The Hong Kong Office of the Chinese Foreign Ministry protested against Keith’s “irresponsible remarks’‘. Among other things, Keith said: “The [Hong Kong] government’s dialogue with the people continues [after it began in the context of Tung Chee Hwa’s decision to shelve the anti-subversion Bill], and [the dialogue] seems likely to succeed in identifying steps to refine the political system [in Hong Kong]. Several parties represented in Legco [Hong Kong’s legislature] have called for the change to election of the Chief Executive in 2007 by universal suffrage, for example, as previewed in the Basic Law. It seems entirely natural that there should be such a debate. `One country, two systems’ is a broad outline, after all, not a precise road map. Hong Kong, since it has taken on a unique, highly autonomous status, will continually face the problem of defining and redefining its economic and political structure. It is the United States’ belief that history has more than demonstrated that the best way to respond to the will of the people is through universal suffrage. As the Hong Kong government looks at ways to better respond to the Hong Kong people, we believe that the best next step [following the shelving of the security Bill] is to begin full and public consultations on democratisation [of Hong Kong] as soon as possible. If the distinctions in the `one country, two systems’ formula were all black and white, perhaps it could be simpler. Perhaps refinement or improvement of the political structure [in Hong Kong] would [then] be unnecessary. But I would venture that there is and will continue to be [a] considerable grey area associated with Hong Kong’s autonomous status, and this will necessitate ongoing discussion between the people and their government [in Hong Kong]’‘.

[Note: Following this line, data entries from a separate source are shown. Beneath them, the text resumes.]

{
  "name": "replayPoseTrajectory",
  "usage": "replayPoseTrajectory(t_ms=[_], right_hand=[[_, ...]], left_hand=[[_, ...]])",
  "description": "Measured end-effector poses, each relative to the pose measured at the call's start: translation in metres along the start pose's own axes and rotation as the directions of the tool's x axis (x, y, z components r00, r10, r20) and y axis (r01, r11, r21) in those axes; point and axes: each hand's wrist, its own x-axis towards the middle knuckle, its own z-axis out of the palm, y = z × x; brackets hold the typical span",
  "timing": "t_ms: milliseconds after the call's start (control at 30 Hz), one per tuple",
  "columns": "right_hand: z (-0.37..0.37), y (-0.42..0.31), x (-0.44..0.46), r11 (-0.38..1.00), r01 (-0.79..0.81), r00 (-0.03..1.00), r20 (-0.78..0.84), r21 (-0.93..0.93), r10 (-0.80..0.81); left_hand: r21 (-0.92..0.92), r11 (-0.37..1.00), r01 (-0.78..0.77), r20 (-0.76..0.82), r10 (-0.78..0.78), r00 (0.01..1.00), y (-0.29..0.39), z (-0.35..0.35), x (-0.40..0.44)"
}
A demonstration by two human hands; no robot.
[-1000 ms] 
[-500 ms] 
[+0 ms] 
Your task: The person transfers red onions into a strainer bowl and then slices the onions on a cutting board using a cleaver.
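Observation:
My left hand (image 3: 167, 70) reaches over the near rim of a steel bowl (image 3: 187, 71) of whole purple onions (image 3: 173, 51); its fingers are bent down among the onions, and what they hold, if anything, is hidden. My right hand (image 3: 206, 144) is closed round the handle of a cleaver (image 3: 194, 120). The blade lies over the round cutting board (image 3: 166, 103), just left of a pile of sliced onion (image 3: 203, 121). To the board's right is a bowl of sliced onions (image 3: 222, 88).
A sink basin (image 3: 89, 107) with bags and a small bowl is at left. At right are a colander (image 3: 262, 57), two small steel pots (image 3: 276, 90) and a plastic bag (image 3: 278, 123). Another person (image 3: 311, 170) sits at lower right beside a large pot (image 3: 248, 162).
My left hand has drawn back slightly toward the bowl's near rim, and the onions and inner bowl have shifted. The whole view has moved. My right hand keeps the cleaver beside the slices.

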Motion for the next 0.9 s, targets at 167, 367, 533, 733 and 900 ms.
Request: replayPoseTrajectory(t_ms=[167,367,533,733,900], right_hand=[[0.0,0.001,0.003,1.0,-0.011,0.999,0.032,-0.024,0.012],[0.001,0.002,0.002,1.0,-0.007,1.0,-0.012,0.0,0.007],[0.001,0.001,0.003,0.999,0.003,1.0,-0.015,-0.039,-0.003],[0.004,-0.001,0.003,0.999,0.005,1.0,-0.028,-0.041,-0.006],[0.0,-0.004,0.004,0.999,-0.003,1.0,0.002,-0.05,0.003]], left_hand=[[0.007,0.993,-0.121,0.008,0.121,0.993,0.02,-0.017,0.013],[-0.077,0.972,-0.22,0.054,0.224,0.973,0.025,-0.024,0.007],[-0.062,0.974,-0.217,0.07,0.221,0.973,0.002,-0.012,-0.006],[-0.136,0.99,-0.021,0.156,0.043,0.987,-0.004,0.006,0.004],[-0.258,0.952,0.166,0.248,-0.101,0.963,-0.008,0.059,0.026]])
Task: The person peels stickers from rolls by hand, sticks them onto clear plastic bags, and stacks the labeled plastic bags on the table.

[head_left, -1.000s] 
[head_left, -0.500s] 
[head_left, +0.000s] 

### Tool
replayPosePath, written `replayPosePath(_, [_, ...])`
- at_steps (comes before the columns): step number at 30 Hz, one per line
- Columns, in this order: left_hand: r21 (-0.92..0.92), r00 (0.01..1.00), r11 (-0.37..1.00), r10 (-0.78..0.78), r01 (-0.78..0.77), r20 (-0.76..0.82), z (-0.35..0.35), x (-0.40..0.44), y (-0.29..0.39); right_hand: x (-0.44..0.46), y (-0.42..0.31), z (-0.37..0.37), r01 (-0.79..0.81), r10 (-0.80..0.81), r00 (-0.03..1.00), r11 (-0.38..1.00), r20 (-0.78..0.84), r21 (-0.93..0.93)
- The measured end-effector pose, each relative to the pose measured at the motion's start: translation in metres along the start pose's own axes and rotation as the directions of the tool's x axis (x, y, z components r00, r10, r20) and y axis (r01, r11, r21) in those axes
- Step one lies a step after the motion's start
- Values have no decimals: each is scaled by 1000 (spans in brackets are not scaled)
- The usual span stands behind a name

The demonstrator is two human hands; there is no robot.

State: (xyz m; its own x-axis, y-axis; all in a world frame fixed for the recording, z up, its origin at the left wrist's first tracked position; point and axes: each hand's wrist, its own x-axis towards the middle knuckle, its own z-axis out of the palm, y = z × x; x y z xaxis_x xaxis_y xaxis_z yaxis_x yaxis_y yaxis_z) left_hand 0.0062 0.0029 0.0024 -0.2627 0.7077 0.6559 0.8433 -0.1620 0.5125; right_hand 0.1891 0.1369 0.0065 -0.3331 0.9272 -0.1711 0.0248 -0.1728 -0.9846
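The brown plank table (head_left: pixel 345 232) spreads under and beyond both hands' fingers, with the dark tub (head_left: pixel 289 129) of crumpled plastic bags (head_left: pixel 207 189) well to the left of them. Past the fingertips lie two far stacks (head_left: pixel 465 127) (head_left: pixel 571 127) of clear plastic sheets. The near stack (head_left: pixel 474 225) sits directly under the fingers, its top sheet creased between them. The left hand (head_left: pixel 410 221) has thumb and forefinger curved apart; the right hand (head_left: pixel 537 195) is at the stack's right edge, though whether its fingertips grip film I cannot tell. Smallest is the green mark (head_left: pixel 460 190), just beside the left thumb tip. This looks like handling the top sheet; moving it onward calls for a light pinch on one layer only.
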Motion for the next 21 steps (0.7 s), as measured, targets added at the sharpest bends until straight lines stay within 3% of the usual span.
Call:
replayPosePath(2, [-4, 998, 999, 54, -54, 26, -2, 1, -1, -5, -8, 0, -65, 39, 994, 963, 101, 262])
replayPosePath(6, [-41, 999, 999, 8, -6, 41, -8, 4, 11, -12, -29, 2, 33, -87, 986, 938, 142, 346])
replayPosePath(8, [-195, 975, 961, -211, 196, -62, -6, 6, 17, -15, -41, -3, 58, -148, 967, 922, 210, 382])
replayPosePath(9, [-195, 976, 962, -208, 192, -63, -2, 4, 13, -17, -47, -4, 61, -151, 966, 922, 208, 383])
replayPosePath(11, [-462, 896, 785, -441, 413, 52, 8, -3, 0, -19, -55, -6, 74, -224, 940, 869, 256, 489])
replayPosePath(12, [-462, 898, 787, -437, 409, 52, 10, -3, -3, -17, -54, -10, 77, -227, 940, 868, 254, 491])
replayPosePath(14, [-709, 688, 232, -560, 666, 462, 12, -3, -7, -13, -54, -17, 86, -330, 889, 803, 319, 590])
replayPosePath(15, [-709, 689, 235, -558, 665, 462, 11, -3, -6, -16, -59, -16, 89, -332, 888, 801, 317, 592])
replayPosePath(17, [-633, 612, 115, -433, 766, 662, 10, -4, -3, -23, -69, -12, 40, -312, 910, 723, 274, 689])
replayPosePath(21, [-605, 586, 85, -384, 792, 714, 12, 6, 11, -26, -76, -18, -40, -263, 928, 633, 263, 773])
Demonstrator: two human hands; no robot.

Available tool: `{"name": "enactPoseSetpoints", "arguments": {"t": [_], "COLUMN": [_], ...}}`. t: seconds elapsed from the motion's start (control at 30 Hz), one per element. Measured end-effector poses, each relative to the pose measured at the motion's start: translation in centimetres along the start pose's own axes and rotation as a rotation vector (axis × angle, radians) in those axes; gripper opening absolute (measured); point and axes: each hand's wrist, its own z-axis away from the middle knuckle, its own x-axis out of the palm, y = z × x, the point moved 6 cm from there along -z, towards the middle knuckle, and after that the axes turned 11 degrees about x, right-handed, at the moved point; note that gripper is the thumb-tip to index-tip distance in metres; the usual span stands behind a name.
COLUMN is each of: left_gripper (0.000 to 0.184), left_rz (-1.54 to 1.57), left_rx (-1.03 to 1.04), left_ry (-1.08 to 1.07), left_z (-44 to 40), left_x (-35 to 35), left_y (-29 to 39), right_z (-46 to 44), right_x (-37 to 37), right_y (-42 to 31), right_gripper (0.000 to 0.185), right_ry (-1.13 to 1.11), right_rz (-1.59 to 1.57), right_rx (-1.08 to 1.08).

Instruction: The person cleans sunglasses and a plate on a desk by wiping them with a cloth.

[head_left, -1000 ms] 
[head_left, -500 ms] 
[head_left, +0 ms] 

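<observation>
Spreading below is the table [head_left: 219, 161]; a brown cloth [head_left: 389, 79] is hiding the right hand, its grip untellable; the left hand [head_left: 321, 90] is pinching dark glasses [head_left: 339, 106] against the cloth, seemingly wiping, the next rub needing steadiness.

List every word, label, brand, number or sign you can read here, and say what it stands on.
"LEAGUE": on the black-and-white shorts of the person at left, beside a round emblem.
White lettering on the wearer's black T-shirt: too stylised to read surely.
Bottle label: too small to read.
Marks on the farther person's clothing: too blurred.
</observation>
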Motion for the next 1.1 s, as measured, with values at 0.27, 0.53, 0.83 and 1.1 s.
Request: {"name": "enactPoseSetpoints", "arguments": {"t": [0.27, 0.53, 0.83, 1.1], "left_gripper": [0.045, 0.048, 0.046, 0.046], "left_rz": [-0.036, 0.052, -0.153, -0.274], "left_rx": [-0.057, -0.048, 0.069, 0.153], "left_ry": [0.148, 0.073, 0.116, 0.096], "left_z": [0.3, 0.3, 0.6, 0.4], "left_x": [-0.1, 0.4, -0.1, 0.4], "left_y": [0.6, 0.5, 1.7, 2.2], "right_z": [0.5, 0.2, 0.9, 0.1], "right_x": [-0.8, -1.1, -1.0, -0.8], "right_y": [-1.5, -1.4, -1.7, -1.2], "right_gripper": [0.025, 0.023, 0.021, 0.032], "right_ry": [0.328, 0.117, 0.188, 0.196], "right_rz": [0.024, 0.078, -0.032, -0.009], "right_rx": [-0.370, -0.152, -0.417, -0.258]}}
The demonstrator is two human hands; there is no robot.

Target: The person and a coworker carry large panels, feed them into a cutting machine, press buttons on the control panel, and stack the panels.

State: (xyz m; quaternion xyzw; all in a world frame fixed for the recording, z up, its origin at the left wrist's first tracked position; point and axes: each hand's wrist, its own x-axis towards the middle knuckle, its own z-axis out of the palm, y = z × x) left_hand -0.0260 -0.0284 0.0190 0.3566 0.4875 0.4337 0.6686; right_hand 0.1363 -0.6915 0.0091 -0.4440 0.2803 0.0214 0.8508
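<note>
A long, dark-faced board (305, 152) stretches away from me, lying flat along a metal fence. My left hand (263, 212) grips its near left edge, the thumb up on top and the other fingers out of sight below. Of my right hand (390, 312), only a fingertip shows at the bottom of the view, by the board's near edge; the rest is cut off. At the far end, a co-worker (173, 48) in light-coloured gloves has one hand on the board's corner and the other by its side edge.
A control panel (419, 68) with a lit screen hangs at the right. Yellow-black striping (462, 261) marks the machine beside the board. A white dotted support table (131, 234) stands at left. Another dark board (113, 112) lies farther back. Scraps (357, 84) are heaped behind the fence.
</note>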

While Tung Chee Hwa offered to hold consultations with Beijing on the issue of “constitutional evolution’‘ in Hong Kong in his policy speech on January 7, he has not ruled out the possibility of ascertaining the will of the territory’s people. A task force of officials, he noted, would study the issue in its entirety both in the context of Hong Kong and in relation to the territory’s constitutional contacts with Beijing. With the U.S. State Department too reportedly echoing Keith’s views in some measure, the Chinese Foreign Ministry has, on a different track, reminded Washington that Hong Kong’s political future is China’s internal affair.

As far as the political future of Hong Kong is concerned, one relevant issue, raised by the historian Wang Gungwu, in a different context, is the perceived authenticity of “the Chineseness of China’‘ as distinct from the identity of Chinese outside the mainland. A Western perspective, as outlined by Ross Terrill in a controversial work on “the new Chinese empire’‘, is that the Hong Kong issue, viewed as “a synergy between Chinese civilisation and foreign forces’‘, is a `test’ of the Chinese leaders’ ability to “withstand the influence of globalisation’‘.

The writer was in Singapore recently.